■ Exercise instructions ■
Once you have located the line containing "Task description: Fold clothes" in the material below, return it exactly along with each line after it through the line containing "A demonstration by".

(Data Opens)

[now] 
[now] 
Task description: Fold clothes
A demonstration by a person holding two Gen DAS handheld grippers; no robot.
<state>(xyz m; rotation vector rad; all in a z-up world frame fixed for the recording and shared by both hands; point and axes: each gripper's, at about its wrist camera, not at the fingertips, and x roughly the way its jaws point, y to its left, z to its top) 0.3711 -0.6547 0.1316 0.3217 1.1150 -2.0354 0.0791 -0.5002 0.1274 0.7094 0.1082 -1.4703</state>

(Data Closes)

■ Solution ■
Task description: Fold clothes
A demonstration by a person holding two Gen DAS handheld grippers; no robot.

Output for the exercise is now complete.